» WHAT YOU SHOULD DO
Determine the number of lines in the data that contain "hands". Answer with that number only.

------

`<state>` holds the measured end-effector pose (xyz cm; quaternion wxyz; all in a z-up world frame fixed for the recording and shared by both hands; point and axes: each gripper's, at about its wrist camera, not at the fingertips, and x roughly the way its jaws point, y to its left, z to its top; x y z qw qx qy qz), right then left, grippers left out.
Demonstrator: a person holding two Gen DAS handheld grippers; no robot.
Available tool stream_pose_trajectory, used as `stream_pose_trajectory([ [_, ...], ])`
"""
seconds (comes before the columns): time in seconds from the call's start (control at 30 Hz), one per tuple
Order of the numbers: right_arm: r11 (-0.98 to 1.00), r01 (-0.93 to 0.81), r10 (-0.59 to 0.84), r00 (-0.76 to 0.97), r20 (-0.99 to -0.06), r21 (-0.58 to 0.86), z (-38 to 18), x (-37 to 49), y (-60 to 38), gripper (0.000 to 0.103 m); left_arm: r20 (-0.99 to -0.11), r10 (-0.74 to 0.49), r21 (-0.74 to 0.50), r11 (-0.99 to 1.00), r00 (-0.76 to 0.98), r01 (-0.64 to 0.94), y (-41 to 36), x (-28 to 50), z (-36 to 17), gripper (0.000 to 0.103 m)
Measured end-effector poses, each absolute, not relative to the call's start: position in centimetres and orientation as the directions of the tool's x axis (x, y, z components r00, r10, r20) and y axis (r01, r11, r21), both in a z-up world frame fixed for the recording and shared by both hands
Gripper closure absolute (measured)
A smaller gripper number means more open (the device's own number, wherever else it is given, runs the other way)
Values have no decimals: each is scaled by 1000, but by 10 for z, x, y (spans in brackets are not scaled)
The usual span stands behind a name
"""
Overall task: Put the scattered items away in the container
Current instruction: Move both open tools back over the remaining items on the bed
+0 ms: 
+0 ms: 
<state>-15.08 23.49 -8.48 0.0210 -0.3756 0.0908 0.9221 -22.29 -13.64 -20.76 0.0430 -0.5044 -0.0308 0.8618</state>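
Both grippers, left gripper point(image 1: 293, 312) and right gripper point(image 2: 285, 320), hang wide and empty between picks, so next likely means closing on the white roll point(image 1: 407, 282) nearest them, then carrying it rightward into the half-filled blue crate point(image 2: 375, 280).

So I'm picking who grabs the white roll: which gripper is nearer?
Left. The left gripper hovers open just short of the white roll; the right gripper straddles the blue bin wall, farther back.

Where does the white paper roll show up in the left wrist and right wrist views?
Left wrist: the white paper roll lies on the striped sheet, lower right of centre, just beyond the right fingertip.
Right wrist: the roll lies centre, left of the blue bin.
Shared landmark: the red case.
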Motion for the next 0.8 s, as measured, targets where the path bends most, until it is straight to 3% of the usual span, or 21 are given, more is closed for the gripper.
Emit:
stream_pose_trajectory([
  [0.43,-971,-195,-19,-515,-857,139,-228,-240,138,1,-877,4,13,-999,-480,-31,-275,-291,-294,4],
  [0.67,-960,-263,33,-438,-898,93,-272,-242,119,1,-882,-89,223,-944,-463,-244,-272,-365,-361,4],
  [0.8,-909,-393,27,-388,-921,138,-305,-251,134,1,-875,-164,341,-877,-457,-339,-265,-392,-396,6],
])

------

» EXERCISE SOLUTION
2